In divorce mediation, housing expenses represent the costs of maintaining a home for the children at each parent’s residence. These expenses typically include rent or mortgage payments, municipal taxes, water, electricity, and other essential costs related to keeping up the home(s) where the children live.
Often, during mediation, couples find it easier to clearly define these housing expenses as part of child support. This approach has many benefits because it allows both parents to develop a comprehensive budget that includes their shared and individual expenses, ensuring that they can continue to care for their children after the divorce while maintaining their own financial well-being.
Three Key Questions to Calculate Housing Expenses:
- What is the parenting schedule for the children?
- What are the ongoing housing expenses?
- What is the monthly mortgage or rent payment for the home where the children reside?
Once these questions are answered, it becomes easier to create a solution that works for both parents.
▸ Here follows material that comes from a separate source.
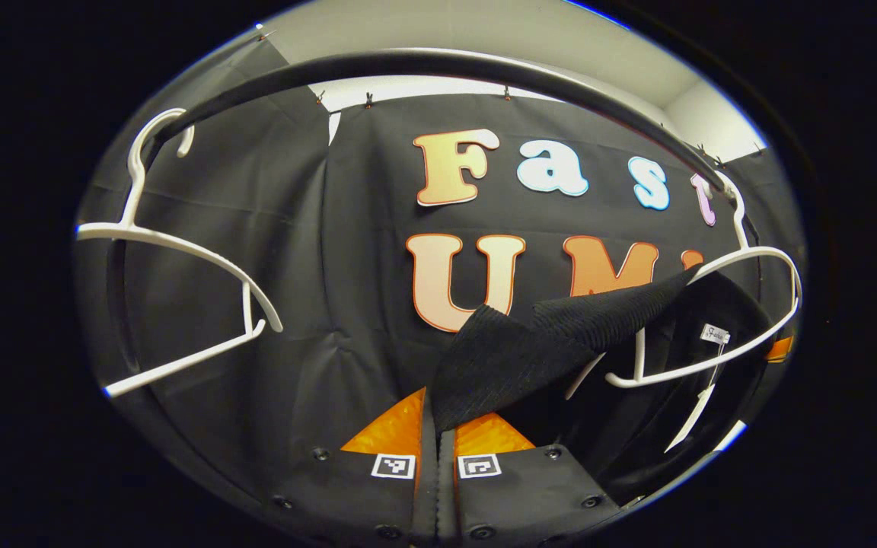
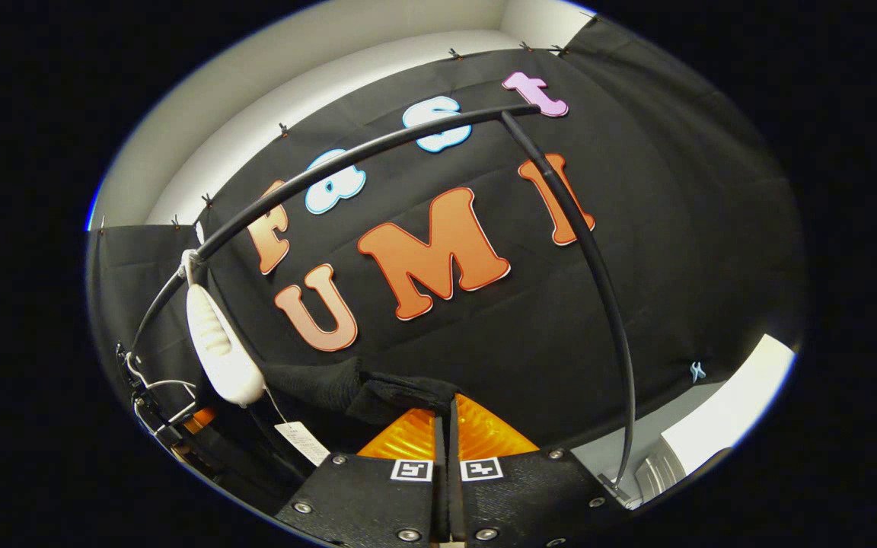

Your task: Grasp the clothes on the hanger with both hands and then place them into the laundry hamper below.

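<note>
The left gripper (image 1: pixel 436 426) has its jaws closed on a corner of the black garment (image 1: pixel 507 358), which stretches up to the white hanger (image 1: pixel 743 304) on the rail (image 1: pixel 408 65). The right gripper (image 2: pixel 446 415) pinches another dark fold. The garment's lower part is lost in shadow; its ribbed knit carries a white tag (image 1: pixel 715 333).

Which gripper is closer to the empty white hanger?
Left. The left gripper, clamping the black garment, has the empty white hanger hanging nearby. The right gripper pinches the garment beside its own hanger.
</note>
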Motion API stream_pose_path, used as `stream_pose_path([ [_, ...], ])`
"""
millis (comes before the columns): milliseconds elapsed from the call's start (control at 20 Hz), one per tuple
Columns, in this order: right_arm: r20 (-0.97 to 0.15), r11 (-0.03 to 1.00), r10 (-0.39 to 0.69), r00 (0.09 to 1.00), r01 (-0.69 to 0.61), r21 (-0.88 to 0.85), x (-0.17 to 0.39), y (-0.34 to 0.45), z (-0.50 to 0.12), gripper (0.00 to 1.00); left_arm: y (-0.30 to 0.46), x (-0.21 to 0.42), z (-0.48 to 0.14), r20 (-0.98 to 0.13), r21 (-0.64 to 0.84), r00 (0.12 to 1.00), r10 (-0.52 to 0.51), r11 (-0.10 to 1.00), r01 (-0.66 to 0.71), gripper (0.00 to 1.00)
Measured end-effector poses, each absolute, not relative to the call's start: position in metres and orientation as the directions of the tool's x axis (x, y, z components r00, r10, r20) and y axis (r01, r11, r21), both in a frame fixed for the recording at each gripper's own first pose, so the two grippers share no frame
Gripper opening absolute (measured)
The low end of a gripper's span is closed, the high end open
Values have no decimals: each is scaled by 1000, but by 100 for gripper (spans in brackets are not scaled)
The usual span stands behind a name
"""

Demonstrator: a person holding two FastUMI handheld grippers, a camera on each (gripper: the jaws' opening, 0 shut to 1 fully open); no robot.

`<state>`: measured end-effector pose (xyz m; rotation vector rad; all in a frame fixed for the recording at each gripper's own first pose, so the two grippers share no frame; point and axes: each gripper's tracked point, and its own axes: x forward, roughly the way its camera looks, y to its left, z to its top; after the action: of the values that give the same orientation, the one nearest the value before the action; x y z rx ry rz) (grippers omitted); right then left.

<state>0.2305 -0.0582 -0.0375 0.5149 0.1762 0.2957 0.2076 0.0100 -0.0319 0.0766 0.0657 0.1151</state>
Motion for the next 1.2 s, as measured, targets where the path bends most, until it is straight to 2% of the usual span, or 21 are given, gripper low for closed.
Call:
stream_pose_path([
  [50,-100,826,326,940,-232,514,230,-55,-44,0,11,206,-37,-67,84,990,120,990,-115,7],
  [150,-121,825,335,935,-229,517,230,-47,-58,0,10,204,-49,-85,106,989,123,988,-114,10],
  [200,-133,826,338,932,-226,516,227,-43,-68,0,9,204,-56,-98,112,988,120,988,-109,7],
  [500,-189,821,351,917,-205,532,217,-28,-106,0,2,208,-83,-152,96,984,98,992,-84,7],
  [600,-209,813,367,907,-203,545,213,-17,-120,0,5,209,-88,-167,62,981,102,994,-92,7],
  [850,-271,829,367,890,-181,529,210,10,-155,0,17,207,-100,-178,108,975,132,988,-114,7],
  [1200,-387,857,305,870,-74,509,208,-4,-216,0,44,191,-145,-263,114,948,179,982,-154,7],
])
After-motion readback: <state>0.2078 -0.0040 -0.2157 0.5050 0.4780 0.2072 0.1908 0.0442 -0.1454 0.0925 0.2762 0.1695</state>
This process includes discussing what living conditions the parents will need in their individual homes after the divorce and what the children will need in each home. After identifying the goals and necessities for each home, and calculating the objective housing needs for the children based on the parenting schedule, creative solutions can be developed. These solutions will help ensure that both parents and their children have a comfortable living situation that meets their needs and fits within the parents’ financial capabilities.
A Case Study: Creative Solutions in Divorce Mediation
In one of my most interesting cases, I worked with a couple who had four children and agreed to equal parenting time. The mother was staying in the shared home, which had a mortgage covering 65% of the property’s value. Initially, the parents wanted the mother to buy the father’s share of the house. However, the property was due for a substantial increase in value due to an upcoming urban renewal project (known as Tama 38). The goal of the mediation was to find a way for the father to afford reasonable rent while continuing to contribute to the shared home’s mortgage.
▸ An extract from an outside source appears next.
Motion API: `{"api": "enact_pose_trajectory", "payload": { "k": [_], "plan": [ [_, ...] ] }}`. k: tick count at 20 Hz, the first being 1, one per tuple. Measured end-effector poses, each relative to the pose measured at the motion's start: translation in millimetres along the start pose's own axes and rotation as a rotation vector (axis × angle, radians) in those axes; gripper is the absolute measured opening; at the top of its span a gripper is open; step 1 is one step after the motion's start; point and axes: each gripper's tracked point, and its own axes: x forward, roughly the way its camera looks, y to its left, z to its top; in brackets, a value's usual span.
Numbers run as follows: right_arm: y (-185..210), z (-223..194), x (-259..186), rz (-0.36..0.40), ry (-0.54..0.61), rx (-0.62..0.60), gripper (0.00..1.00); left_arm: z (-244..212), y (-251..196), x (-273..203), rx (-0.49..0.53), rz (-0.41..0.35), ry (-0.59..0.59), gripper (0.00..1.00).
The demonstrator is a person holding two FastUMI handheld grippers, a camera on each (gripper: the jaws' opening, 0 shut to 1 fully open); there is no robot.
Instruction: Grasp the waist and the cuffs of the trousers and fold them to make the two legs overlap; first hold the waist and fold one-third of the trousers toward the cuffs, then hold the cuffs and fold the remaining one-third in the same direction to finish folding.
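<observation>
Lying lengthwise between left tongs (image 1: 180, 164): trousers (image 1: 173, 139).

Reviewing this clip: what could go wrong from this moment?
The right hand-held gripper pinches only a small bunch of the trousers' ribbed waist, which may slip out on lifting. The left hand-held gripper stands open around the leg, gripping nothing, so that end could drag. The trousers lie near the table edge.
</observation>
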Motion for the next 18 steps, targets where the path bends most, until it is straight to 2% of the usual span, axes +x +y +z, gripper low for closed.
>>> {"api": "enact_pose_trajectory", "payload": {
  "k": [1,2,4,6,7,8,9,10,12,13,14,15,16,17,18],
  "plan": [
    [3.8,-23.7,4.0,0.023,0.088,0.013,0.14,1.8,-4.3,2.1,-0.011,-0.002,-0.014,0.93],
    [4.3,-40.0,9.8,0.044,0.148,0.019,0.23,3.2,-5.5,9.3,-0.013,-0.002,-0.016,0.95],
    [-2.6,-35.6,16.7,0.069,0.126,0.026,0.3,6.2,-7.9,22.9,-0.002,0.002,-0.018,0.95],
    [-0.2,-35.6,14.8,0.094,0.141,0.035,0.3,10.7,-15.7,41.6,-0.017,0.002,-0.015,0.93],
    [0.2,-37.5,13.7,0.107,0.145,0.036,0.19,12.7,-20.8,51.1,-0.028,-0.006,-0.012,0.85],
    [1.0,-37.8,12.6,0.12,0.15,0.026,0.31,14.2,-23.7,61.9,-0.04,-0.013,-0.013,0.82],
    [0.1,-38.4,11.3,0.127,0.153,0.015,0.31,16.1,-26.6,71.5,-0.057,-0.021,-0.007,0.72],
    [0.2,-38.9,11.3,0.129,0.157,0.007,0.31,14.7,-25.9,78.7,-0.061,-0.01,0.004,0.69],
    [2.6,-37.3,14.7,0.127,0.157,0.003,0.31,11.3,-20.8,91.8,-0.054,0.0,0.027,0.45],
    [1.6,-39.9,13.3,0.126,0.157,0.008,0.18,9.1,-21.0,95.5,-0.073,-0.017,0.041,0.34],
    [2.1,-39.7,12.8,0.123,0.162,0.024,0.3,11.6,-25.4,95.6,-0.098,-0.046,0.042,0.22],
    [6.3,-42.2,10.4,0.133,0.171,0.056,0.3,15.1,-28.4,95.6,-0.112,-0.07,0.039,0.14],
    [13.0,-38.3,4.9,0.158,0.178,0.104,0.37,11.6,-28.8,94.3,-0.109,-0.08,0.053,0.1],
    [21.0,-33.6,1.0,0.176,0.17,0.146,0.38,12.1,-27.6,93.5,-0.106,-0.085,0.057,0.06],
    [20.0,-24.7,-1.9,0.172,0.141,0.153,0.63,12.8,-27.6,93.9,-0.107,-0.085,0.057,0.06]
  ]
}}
The combined income of both parents was 13,500 NIS per month, which made it difficult to cover rent for the father, the mortgage for the shared home, child support, and their personal expenses. Additionally, they had not yet factored in the extra housing expenses for the father’s rented home.
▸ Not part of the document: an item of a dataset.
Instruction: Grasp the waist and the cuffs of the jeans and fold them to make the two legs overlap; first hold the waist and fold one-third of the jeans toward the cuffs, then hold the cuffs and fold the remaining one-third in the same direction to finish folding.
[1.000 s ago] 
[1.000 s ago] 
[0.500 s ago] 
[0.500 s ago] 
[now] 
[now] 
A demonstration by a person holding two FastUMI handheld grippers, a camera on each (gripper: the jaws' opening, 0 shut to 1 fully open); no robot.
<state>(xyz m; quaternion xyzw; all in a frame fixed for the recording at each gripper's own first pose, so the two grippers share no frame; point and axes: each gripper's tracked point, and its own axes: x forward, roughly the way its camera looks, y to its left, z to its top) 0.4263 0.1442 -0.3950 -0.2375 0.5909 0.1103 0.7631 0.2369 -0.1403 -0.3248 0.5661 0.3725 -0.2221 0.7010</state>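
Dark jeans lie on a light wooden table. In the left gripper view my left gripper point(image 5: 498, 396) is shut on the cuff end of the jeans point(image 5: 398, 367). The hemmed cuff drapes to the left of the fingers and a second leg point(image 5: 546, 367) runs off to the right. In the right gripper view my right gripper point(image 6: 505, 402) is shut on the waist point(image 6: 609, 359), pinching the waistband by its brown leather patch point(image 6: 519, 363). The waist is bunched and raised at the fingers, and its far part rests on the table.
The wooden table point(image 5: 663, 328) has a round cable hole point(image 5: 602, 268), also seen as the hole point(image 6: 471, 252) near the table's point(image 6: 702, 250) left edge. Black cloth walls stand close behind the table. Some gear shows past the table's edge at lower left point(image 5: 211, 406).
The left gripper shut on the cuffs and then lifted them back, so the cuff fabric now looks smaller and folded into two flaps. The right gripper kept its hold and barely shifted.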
The creative solution came with the help of the parents’ families. After understanding the financial challenges and the future potential of the shared home, the father’s parents agreed to provide him with an initial sum to help him secure a mortgage for a new house near the shared home. This not only reduced his housing costs (as the new mortgage payments were 50% lower than what he would have paid in rent) but also ensured that his rights to the shared home were protected. He would also benefit from the increased value of the shared home once the Tama 38 project was completed.
In the end, the father continued paying half of the mortgage for the shared home and began paying the mortgage for his own home, which was significantly more affordable than renting. He would also receive half of the shared home’s value once the urban renewal project was finished.
The Value of Creative Thinking in Mediation
This case highlights the power of creative thinking and using all available resources during mediation. By exploring every option, the couple was able to meet both of their needs and create a sustainable solution for their family.